Can Allergies Make Your Head Feel Funny
Your Allergy Brain Fog Is Real
But we still aren't really sure why
Anyone who has allergies knows how harrowing it can be to even figure out what's causing them, let alone work through a manageable treatment that lets you live without feeling like you're constantly walking underwater. Worse is the associated allergy condition specific to seasonal allergies: That weird, heavy-headed brain fog that makes you feel like you're carrying around a permanent hazy mist in your head. According to The New York Times' "Well" blog, the condition itself is real even though it can't be measured. Though we have some ideas what's going on, we aren't really sure why it's happening.
"It's not something you could demonstrate on a test or scan," Richard Lebowitz, a rhinologist and otolaryngologist at NYU Langone Medical Center, told them. What's more, there are only theories as to why it's happening. The prevailing one, the Times says: Allergies are inflammation, and inflammation elicits an immune response that produces a protein called cytokines, and it's the cytokines fighting the infection that produces this effect—the same one you often feel with a cold, too.
This makes it sound almost cool, like allergy brain fog is just your head at war with your sinuses, but of course nothing cool ever felt so shitty that it could be described as "seeing the world through cheesecloth." But more to the point: We seem to get the how of what happens when allergies kick in, but why don't we get the why?
"We might have more effective treatments if scientists understood allergies, but a maddening web of causes underlies allergic reactions," Carl Zimmer wrote at Quartz last year in a piece trying to understand the poor science of allergies. "Cells are aroused, chemicals released, signals relayed. Scientists have only partially mapped the process."

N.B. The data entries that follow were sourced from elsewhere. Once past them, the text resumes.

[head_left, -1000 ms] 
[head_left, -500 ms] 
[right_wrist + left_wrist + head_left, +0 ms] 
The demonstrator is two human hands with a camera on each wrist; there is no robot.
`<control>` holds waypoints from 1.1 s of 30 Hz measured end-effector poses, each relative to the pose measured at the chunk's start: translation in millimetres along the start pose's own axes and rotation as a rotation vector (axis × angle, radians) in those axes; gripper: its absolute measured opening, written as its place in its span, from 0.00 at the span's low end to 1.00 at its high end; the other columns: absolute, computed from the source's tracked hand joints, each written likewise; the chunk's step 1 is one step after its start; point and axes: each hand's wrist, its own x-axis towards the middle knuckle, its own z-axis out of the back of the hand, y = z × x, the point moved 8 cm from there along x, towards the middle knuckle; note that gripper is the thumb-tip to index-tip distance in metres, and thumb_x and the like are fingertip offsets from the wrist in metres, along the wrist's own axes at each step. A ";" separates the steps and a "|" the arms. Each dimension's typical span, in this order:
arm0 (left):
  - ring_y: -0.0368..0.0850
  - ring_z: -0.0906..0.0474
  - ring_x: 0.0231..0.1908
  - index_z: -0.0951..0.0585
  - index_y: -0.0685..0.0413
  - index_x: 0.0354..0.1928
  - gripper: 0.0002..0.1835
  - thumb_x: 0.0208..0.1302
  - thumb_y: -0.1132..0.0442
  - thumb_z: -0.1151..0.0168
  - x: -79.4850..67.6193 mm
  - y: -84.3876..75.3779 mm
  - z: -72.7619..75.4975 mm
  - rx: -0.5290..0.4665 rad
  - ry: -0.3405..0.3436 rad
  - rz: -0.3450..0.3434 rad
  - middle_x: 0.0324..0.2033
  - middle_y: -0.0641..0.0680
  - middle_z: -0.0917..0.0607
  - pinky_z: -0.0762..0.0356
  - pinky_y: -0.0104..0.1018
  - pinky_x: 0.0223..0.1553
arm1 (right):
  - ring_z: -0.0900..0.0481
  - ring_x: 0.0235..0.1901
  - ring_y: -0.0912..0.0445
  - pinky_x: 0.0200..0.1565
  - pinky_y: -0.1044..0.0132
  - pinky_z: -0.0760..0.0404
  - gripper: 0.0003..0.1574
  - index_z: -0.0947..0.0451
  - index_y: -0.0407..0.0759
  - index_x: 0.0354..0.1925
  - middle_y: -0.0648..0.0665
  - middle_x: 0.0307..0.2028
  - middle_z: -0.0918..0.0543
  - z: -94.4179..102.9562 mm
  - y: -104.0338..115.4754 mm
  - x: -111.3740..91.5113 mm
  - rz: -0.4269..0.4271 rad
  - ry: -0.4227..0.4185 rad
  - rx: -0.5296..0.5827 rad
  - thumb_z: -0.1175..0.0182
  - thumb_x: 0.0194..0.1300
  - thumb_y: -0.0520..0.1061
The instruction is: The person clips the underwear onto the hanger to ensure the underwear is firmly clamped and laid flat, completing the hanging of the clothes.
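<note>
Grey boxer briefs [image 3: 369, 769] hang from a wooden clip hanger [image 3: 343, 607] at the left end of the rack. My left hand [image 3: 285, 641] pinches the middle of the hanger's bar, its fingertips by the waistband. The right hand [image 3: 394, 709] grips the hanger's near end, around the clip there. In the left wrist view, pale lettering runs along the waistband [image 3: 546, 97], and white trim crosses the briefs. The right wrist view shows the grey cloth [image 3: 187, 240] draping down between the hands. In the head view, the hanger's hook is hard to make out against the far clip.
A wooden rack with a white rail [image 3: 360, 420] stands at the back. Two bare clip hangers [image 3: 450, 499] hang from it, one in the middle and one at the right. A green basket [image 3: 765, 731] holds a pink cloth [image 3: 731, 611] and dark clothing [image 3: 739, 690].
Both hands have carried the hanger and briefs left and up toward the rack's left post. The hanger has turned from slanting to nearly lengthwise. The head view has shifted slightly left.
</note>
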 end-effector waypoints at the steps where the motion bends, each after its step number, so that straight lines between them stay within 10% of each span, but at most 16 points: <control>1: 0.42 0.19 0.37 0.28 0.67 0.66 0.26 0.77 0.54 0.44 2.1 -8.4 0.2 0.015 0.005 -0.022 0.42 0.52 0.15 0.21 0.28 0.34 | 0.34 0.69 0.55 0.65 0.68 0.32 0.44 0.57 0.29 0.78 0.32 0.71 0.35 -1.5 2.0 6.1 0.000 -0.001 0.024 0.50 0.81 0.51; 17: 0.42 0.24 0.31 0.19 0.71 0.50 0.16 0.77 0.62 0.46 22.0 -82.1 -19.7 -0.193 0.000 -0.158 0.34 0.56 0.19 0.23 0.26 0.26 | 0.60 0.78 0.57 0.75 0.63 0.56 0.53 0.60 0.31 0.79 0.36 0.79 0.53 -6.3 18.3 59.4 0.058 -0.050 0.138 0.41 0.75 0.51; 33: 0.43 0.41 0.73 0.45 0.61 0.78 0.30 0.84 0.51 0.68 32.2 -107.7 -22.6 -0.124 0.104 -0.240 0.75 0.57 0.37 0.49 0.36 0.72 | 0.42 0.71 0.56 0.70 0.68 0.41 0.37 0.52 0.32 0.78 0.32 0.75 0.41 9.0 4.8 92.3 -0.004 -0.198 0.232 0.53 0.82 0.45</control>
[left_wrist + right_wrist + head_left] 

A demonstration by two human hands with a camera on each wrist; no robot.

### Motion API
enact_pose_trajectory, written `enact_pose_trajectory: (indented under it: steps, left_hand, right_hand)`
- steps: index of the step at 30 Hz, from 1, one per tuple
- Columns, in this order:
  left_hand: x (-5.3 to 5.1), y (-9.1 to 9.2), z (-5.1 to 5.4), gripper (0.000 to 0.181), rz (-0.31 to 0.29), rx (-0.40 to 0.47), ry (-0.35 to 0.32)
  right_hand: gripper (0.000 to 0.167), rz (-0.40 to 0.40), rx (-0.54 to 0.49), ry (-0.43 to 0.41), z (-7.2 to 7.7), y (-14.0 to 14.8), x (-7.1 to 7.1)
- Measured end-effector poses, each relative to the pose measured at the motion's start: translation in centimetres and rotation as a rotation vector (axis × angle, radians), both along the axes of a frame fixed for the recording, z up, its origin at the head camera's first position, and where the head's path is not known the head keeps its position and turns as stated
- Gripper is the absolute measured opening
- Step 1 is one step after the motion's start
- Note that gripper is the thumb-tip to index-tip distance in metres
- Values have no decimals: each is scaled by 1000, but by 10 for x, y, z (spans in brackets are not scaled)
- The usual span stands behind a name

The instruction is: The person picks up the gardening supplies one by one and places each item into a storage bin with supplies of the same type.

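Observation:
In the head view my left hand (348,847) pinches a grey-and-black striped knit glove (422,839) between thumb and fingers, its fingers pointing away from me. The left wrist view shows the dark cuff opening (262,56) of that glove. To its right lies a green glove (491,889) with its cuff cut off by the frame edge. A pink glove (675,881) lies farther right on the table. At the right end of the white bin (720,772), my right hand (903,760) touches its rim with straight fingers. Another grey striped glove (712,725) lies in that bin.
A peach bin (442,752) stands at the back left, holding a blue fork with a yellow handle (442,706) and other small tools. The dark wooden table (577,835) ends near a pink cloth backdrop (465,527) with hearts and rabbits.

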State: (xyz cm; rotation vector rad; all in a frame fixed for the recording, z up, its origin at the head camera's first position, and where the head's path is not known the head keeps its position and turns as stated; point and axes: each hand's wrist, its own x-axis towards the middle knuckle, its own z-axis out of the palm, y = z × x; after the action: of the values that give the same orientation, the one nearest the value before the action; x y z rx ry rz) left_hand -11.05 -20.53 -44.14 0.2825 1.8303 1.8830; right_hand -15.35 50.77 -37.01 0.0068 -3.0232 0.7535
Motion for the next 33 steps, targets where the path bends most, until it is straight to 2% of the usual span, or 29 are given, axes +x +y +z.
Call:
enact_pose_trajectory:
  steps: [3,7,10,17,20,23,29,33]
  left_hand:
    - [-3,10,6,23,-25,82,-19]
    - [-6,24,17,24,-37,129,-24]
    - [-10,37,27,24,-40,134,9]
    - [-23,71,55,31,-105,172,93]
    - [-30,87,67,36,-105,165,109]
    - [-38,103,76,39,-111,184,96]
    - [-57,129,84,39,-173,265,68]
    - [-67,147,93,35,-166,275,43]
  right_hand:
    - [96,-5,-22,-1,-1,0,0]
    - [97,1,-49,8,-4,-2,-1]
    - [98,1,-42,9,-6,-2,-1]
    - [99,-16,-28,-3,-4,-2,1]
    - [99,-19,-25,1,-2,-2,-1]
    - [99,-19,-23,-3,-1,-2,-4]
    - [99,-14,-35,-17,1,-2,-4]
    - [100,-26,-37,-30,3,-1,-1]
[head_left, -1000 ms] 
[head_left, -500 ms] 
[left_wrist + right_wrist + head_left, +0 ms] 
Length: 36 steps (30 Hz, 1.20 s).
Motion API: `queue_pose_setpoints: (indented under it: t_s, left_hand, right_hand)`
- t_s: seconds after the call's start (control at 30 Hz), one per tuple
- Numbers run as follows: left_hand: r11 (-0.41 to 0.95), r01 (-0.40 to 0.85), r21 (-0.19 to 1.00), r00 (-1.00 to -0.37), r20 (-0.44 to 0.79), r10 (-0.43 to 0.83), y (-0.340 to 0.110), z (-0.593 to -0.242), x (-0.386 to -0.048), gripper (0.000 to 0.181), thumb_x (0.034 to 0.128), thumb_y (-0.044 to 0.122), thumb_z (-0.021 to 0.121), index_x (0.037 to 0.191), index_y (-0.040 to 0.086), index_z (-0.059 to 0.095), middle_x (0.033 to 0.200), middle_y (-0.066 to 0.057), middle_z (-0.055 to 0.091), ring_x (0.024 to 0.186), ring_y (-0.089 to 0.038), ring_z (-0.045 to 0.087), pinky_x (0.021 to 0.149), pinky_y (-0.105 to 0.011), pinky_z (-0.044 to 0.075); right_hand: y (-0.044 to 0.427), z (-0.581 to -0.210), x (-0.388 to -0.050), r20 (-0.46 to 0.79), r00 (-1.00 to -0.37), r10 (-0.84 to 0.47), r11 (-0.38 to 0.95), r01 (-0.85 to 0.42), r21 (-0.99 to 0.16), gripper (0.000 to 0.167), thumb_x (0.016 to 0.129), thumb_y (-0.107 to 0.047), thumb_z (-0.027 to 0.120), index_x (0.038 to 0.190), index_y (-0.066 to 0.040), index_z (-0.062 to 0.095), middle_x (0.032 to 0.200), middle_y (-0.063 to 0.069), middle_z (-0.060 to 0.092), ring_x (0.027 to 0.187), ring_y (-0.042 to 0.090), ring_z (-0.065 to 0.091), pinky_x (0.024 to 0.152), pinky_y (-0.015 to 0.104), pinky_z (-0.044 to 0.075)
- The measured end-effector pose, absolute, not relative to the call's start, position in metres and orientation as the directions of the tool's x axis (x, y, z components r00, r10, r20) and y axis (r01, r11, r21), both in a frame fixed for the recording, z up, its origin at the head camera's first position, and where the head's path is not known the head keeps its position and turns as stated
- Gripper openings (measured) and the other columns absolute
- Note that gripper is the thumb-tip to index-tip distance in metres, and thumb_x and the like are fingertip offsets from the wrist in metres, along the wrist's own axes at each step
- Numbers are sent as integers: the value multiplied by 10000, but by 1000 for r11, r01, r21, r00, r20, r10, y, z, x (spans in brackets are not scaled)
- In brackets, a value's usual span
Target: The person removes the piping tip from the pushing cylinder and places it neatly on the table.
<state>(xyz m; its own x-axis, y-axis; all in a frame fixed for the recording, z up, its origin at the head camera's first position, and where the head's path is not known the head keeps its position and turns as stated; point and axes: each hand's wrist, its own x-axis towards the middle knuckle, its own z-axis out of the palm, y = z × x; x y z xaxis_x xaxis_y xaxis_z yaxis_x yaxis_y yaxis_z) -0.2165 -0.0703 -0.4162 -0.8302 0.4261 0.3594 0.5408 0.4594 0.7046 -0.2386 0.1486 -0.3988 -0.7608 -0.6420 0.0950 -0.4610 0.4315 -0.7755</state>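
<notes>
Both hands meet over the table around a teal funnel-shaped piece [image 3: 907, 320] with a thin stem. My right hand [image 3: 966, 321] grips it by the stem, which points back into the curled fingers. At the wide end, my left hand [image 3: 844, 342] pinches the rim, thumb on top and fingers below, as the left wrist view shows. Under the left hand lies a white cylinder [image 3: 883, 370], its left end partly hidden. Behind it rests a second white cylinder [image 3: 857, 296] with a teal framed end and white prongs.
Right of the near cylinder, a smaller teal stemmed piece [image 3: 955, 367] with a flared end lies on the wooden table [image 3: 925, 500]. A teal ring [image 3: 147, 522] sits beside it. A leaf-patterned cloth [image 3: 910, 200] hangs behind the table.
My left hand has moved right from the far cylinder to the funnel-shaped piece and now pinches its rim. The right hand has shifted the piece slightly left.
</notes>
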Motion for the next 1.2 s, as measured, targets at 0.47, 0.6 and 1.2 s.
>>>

Zimmer hung out with Ruslan Medzhitov, a researcher at the Yale School of Medicine, who's spent decades studying immune science and has recently set out to tackle the question of why we get allergies at all. The leading theory, Zimmer notes, is that allergies are a "misfiring of defense against parasitic worms"— a leftover system for fighting infections that is no longer needed, and now amounts to an extreme overcompensation on our parts. Basically, allergens look like parasitic proteins to our immune system, so they mount the same response, but it's way too much. But Medzhitov disagrees that this is what is really going on. Zimmer writes:
Medzhitov thinks that's wrong. Allergies are not simply a biological blunder. Instead, they're an essential defense against noxious chemicals–a defense that has served our ancestors for tens of millions of years and continues to do so today. It's a controversial theory, Medzhitov acknowledges. But he's also confident that history will prove him right. "I think the field will go around in that stage where there's a lot of resistance to the idea," he told me. "Until everybody says, 'Oh yeah, it's obvious. Of course it works that way.'
In other words, allergic reactions aren't bad; they actually protect us. Zimmer likens to a home-alarm system for our bodies, and says they may be on the rise because we've gradually shifted to living indoors in "cleaner" homes filled with toxic chemicals. Other research suggests people (like the Amish) who grow up on farms, especially around dairy cows, are less prone to getting them.
That said, no one knows why some people have allergies and some people don't, or why some people have them from birth and others develop them later, or why they can disappear altogether, Zimmer notes. But Medzhitov thinks he can prove, with mice whose antibodies are tweaked just right, that we need the shield that allergic responses provide, as miserable as they are, because otherwise toxins will damage our tissue and organs. In other words, the allergic protection system is good—we just need to know why some people's systems overreact to the point of making them miserable.
This would be a radical shift in our understanding of allergies. It would mean, for instance, that blocking allergic responses—basically what allergy meds do—is a bad treatment, and we'd have to figure out a new one. None of this is going to make anyone with allergies or brain fog feel any better about it, but at least it means we might finally know just what the hell is going on and what to do about it.